*The task:* Return every record exactly. Omit nothing.

========

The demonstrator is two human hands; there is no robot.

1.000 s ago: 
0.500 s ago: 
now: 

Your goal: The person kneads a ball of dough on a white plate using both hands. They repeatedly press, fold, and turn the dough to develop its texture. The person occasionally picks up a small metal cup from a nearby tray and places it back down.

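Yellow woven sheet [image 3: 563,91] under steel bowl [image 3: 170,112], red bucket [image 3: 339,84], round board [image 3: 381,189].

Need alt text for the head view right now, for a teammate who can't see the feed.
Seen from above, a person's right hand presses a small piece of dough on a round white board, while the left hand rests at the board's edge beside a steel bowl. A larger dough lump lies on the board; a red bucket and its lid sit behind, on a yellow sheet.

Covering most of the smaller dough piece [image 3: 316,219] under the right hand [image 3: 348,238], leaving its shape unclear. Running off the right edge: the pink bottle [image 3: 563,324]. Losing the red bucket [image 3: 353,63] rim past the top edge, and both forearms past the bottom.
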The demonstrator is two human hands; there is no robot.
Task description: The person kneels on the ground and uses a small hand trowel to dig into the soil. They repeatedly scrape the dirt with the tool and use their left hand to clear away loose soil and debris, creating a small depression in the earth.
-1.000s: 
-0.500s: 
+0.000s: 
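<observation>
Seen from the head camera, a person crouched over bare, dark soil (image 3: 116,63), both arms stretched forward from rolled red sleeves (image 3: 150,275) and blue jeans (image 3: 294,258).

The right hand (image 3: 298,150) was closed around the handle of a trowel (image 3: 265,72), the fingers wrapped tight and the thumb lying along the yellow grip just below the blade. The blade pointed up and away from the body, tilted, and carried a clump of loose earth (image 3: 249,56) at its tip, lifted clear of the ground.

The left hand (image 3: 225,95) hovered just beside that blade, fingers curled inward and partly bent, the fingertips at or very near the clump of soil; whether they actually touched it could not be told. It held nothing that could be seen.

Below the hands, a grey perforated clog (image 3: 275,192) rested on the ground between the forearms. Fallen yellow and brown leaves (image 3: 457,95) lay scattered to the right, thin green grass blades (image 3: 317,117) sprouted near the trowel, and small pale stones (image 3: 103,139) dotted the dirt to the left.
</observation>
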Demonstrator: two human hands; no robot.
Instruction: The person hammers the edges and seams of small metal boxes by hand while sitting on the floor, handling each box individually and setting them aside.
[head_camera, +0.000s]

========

*Exercise response:*
The demonstrator is two human hands; there is no robot.

1.000 s ago: 
0.500 s ago: 
now: 

Your goal: The person kneads a ball of dough on a white plate using both hands. They repeatedly press, fold, and turn the dough to develop its texture. The person occasionally picks up a small metal cup from a nearby tray and places it back down.

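Yellow woven sheet [image 3: 563,91] under steel bowl [image 3: 170,112], red bucket [image 3: 339,84], round board [image 3: 381,189].

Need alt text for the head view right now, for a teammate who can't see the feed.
Seen from above, a person's right hand presses a small piece of dough on a round white board, while the left hand rests at the board's edge beside a steel bowl. A larger dough lump lies on the board; a red bucket and its lid sit behind, on a yellow sheet.

Covering most of the smaller dough piece [image 3: 316,219] under the right hand [image 3: 348,238], leaving its shape unclear. Running off the right edge: the pink bottle [image 3: 563,324]. Losing the red bucket [image 3: 353,63] rim past the top edge, and both forearms past the bottom.
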The demonstrator is two human hands; there is no robot.
Task description: The person kneels on the ground and uses a small hand trowel to dig into the soil. They repeatedly scrape the dirt with the tool and use their left hand to clear away loose soil and debris, creating a small depression in the earth.
-1.000s: 
-0.500s: 
+0.000s: 
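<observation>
Seen from the head camera, a person crouched over bare, dark soil (image 3: 116,63), both arms stretched forward from rolled red sleeves (image 3: 150,275) and blue jeans (image 3: 294,258).

The right hand (image 3: 298,150) was closed around the handle of a trowel (image 3: 265,72), the fingers wrapped tight and the thumb lying along the yellow grip just below the blade. The blade pointed up and away from the body, tilted, and carried a clump of loose earth (image 3: 249,56) at its tip, lifted clear of the ground.

The left hand (image 3: 225,95) hovered just beside that blade, fingers curled inward and partly bent, the fingertips at or very near the clump of soil; whether they actually touched it could not be told. It held nothing that could be seen.

Below the hands, a grey perforated clog (image 3: 275,192) rested on the ground between the forearms. Fallen yellow and brown leaves (image 3: 457,95) lay scattered to the right, thin green grass blades (image 3: 317,117) sprouted near the trowel, and small pale stones (image 3: 103,139) dotted the dirt to the left.
</observation>
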Demonstrator: two human hands; no robot.
Instruction: The person hammers the edges and seams of small metal boxes by hand while sitting on the floor, handling each box individually and setting them aside.
[head_camera, +0.000s]

Work on this exercise is complete, and nothing remains.